What are you guys using in these grills?

Thanks,
Mark


----------



## weev (Feb 4, 2018)

I have used a few bags of pit boss pellets  they are 20$ for a 40#bag at Menards but seem to work real well


----------



## markh024 (Feb 4, 2018)

I started with Traeger and disliked those due to lots of dust and weak flavor. Currently working on a bag of PB competition blend. They're not bad for the price. I think ill cycle through a few brands before i settle on 1 or 2 brands.  I'm running a Camp Chef Smokepro STX.


----------



## WhoDak (Feb 4, 2018)

My go to pellets are cookn pellets 100% hickory or perfect blend, but they can be on the higher priced side $30 / 40lb bag).  Have tried pit boss ($20 / 40lb bag) and flavor was good, but lots of dust in the bag (ordered on line with shipping)...if I can find the pit boss at local retailer I will give them another shot.


----------



## PerazziMx14 (Feb 5, 2018)

Please delete


----------



## BandCollector (Feb 5, 2018)

PerazziMx14 said:


> WalMart has them online pretty reasonably prices.

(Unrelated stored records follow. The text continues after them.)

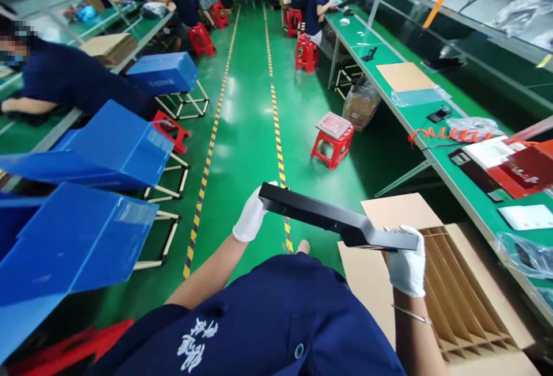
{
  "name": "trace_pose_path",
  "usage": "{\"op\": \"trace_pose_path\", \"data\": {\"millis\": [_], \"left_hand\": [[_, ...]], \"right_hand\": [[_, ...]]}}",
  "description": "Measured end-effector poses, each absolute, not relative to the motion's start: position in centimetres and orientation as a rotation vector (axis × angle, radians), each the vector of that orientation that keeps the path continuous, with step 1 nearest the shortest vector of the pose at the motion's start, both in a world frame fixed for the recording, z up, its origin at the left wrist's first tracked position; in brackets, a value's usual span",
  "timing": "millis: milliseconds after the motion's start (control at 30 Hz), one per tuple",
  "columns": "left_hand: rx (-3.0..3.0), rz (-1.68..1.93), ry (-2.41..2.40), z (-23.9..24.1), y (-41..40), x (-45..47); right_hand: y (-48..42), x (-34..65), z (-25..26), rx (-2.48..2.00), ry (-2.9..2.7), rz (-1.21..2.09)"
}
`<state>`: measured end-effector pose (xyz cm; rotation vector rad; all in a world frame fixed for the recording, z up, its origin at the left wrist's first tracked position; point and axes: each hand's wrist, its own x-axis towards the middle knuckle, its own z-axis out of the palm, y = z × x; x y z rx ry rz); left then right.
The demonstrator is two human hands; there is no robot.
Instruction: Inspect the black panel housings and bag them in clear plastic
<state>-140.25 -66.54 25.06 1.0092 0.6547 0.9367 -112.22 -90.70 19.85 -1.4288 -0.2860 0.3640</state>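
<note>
A long, slim black device housing [319,215] with a stepped bend near its right end is held level in front of my body, edge toward me. My left hand [253,216], in a white glove, grips its left end. At the other end my right hand [406,264], also gloved in white, is closed around the thinner part. Most fingers are hidden behind the housing. Below my right hand stands an open cardboard box [462,284] with cardboard dividers inside.
To the right runs a green workbench [415,99] with a red box [522,168] and a coiled orange air hose [458,134]. A red stool [332,143] stands ahead. Blue corrugated bins [82,243] line the left. Co-workers sit along both benches; a marked aisle [246,105] runs between.
</note>
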Motion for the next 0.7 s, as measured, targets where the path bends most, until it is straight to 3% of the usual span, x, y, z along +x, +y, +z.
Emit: {"op": "trace_pose_path", "data": {"millis": [233, 567, 700], "left_hand": [[1.579, 0.439, 0.618, 27.6, -57.1, -131.5], [1.565, -0.158, -0.072, 29.3, -42.2, -114.2], [1.596, -0.226, -0.182, 29.0, -39.2, -107.7]], "right_hand": [[-82.8, -101.5, 21.6, -1.389, -0.214, 0.201], [-74.1, -89.6, 22.3, -1.355, -0.027, 0.153], [-72.5, -86.9, 22.3, -1.371, 0.101, 0.050]]}}
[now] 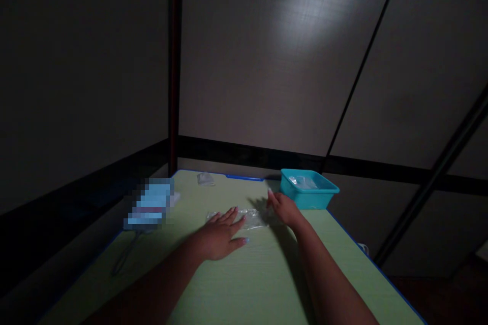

What brand does Wasmart have?


----------



## PerazziMx14 (Feb 5, 2018)

Please delete


----------



## BandCollector (Feb 5, 2018)

Thanks PerazziMx14



pugsbrew said:


> This has probably been covered a thousand times, but what substitute pellets are being used, and working, on the Camp Chef pellet grills?
> 
> The almost $20 a bag for their pellets, depending on where you find them, isn't hacking it.
> 
> ...



Mark,

Are you opposed only with the  price of the pellets or are you displeased with the Camp Chef Pellet's performance as well?

John


----------



## markh024 (Feb 5, 2018)

Mark,

Are you opposed only with the  price of the pellets or are you displeased with the Camp Chef Pellet's performance as well?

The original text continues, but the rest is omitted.